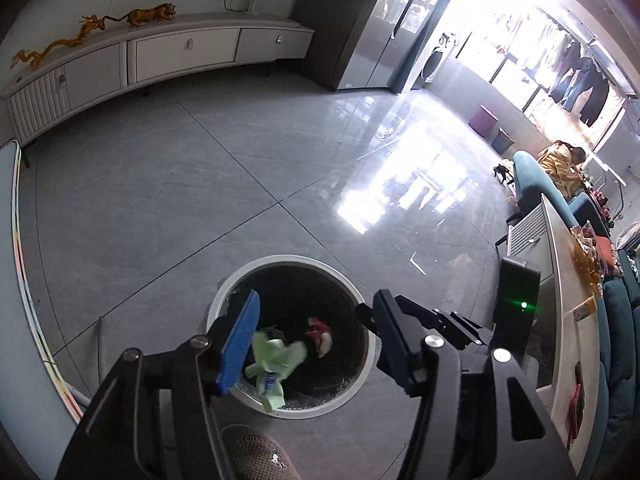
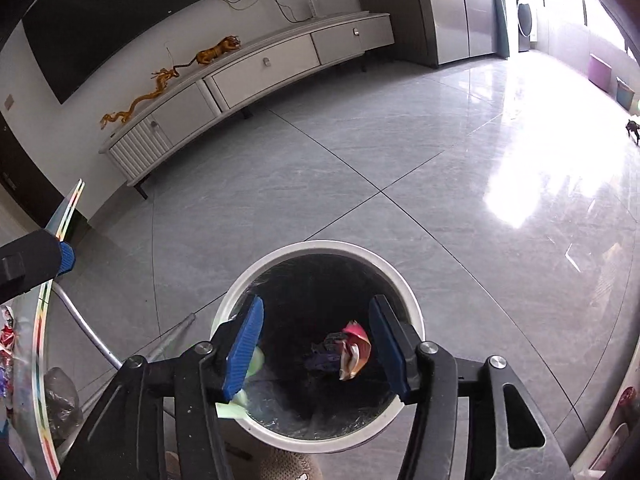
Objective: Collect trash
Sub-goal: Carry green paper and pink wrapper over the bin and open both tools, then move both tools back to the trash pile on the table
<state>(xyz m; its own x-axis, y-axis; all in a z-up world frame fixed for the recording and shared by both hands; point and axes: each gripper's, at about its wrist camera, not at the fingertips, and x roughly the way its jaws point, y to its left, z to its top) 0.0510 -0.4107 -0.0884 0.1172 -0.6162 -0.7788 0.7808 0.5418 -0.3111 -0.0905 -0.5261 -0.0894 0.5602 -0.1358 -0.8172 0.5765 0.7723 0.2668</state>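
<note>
A grey tiled floor [image 2: 360, 152] carries a white-rimmed trash bin [image 2: 404, 280] lined in black, with a long white TV cabinet [image 2: 256, 68] standing along its far edge.
</note>
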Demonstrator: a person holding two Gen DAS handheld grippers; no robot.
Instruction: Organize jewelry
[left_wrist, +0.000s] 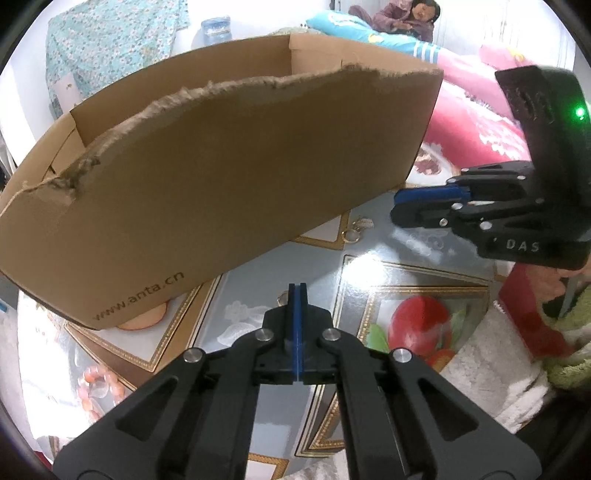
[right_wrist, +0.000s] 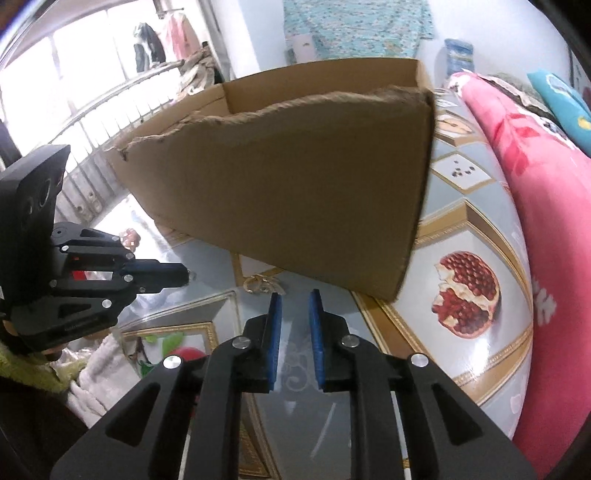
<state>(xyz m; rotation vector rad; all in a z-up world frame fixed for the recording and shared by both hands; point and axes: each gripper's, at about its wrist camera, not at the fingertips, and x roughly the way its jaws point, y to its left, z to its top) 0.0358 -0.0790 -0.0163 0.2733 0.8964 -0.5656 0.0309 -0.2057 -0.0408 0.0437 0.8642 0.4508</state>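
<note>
The box (left_wrist: 236, 177) is the biggest thing in front of you: open-topped cardboard with a torn near wall, standing on the counter (left_wrist: 406, 280), whose glossy cover is printed with fruit. Against the foot of that near wall lies a small cluster of gold rings (right_wrist: 260, 284), touching the counter and just beside the box, not in it. At the counter's left edge, in your left view, sits a bracelet (left_wrist: 98, 384) of pink beads, well apart from the rings. Your right gripper (right_wrist: 295, 295) points down at the counter with its fingers (right_wrist: 275, 314) a little apart and nothing between them; no earlier picture is there to compare. The rings lie just ahead of those fingers and slightly to their left, so your right hand is plainly the nearer one. The cluster's long axis runs roughly across the fingers' line, along the box wall. Your left gripper (left_wrist: 297, 286) has its fingers pressed together; a small pale loop shows at their tip in both views, but whether it is pinched or merely lying behind them you cannot tell. The rings lie farther from it, up and to its right by the box. In my judgement, the coming pick falls to your right hand: ease forward and left, and keep clear of the wall.
</note>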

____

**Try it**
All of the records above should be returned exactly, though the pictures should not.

**The answer**
Objective: Collect trash
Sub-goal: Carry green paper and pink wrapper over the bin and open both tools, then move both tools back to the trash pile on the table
<state>(xyz m; its own x-axis, y-axis; all in a z-up world frame fixed for the recording and shared by both hands; point and axes: each gripper's, at about its wrist camera, not at the fingertips, and x roughly the way its jaws point, y to its left, z to its top) 0.0510 -0.4107 -0.0884 0.1172 -0.6162 -0.7788 0.7808 0.5418 -0.3111 -0.0905 -0.5261 -0.0894 0.5602 -0.1358 -0.8172 0.5765 0.7723 0.2668</state>
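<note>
A grey tiled floor [image 2: 360, 152] carries a white-rimmed trash bin [image 2: 404, 280] lined in black, with a long white TV cabinet [image 2: 256, 68] standing along its far edge.
</note>
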Demonstrator: a person holding two Gen DAS handheld grippers; no robot.
Instruction: Organize jewelry
[left_wrist, +0.000s] 
[right_wrist, +0.000s] 
<state>(xyz m; rotation vector rad; all in a z-up world frame fixed for the recording and shared by both hands; point and axes: each gripper's, at about its wrist camera, not at the fingertips, and x roughly the way its jaws point, y to its left, z to its top) 0.0358 -0.0790 -0.0163 0.2733 0.8964 -0.5656 0.0309 -0.2057 -0.0408 0.0437 0.8642 0.4508</state>
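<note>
The box (left_wrist: 236, 177) is the biggest thing in front of you: open-topped cardboard with a torn near wall, standing on the counter (left_wrist: 406, 280), whose glossy cover is printed with fruit. Against the foot of that near wall lies a small cluster of gold rings (right_wrist: 260, 284), touching the counter and just beside the box, not in it. At the counter's left edge, in your left view, sits a bracelet (left_wrist: 98, 384) of pink beads, well apart from the rings. Your right gripper (right_wrist: 295, 295) points down at the counter with its fingers (right_wrist: 275, 314) a little apart and nothing between them; no earlier picture is there to compare. The rings lie just ahead of those fingers and slightly to their left, so your right hand is plainly the nearer one. The cluster's long axis runs roughly across the fingers' line, along the box wall. Your left gripper (left_wrist: 297, 286) has its fingers pressed together; a small pale loop shows at their tip in both views, but whether it is pinched or merely lying behind them you cannot tell. The rings lie farther from it, up and to its right by the box. In my judgement, the coming pick falls to your right hand: ease forward and left, and keep clear of the wall.
</note>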

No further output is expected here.